* What is needed *
Check each line of the data for "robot", and copy the ones that have it.

* Data section *
++++
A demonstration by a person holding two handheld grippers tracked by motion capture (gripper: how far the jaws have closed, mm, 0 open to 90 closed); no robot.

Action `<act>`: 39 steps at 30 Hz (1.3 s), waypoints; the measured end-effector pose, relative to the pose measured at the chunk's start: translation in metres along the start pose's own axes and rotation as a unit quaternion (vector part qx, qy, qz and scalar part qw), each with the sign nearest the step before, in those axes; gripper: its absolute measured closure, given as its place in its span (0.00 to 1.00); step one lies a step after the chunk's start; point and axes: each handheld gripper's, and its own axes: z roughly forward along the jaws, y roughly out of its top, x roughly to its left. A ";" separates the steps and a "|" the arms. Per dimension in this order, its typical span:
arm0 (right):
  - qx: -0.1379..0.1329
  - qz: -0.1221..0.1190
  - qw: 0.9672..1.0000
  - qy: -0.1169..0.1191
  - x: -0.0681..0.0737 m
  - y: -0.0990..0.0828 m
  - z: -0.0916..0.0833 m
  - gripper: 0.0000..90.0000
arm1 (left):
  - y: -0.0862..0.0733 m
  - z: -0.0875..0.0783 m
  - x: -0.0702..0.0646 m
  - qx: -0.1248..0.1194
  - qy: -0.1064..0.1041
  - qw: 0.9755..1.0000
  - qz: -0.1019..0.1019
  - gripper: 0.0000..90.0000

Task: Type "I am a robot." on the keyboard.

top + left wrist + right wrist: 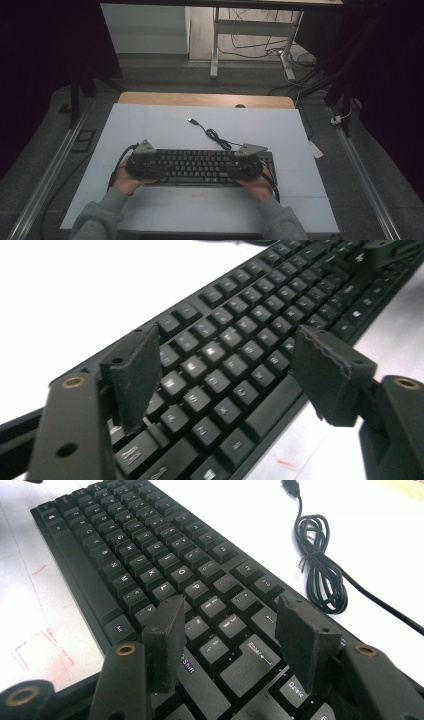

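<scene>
The white-topped counter (165,125) carries a long black plastic computer keyboard (200,166), which lies flat near the person's edge, its length running left to right. It looks like a rigid, fairly light slab, unlikely to bend, but its raised keycaps are loose, smooth parts that could pop off or press down under a jaw, so the safer hold is judged to be the plain frame at the 2 short ends rather than the keys. The left gripper (225,370) hovers over the keyboard's left end with its 2 padded jaws spread wide and nothing between them; the right gripper (230,630) hangs over the right end near the Enter and Shift keys, likewise wide apart and empty. Behind the keyboard a thin black cable (216,136) trails across the counter in a loose bundle, ending in a USB plug (192,120); it could drag or snag if the keyboard is lifted. Faint red marks (35,650) show on the counter just beside the keyboard's near edge.
</scene>
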 end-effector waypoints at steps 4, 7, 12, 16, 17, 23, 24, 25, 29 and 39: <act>0.000 0.002 1.000 0.000 0.000 0.000 0.000 0.51 | -0.002 -0.001 0.005 0.007 0.011 1.000 -0.007 0.37; 0.000 0.001 1.000 0.000 0.000 0.000 0.000 0.51 | -0.004 0.000 0.008 0.015 0.016 1.000 -0.006 0.42; 0.001 0.001 1.000 0.000 0.000 0.000 0.000 0.51 | -0.007 0.002 0.011 0.025 0.023 0.999 -0.006 0.55; 0.001 0.000 1.000 0.000 0.000 0.000 0.000 0.51 | -0.009 0.004 0.013 0.033 0.022 0.999 -0.004 0.71; 0.001 0.001 1.000 0.000 0.000 0.000 0.000 0.51 | -0.009 0.005 0.013 0.037 0.023 0.999 -0.003 0.75; 0.001 0.002 1.000 0.001 -0.001 -0.001 0.000 0.51 | -0.012 0.010 0.013 0.056 0.025 0.998 0.009 0.96; 0.001 0.002 1.000 0.001 -0.001 -0.001 0.000 0.51 | -0.012 0.011 0.013 0.058 0.026 0.998 0.011 0.98; 0.001 0.002 1.000 0.001 -0.001 -0.001 0.000 0.51 | -0.012 0.012 0.013 0.060 0.027 0.998 0.012 0.99; 0.002 0.002 1.000 0.001 -0.001 -0.001 0.001 0.51 | -0.013 0.014 0.014 0.069 0.028 0.997 0.016 0.99; 0.001 0.002 1.000 0.001 -0.001 -0.001 0.001 0.51 | -0.015 0.018 0.014 0.078 0.035 0.996 0.015 0.99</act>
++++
* Solution for this exercise *
A demonstration by a person holding two handheld grippers tracked by motion capture (gripper: how far the jaws have closed, mm, 0 open to 90 closed); no robot.
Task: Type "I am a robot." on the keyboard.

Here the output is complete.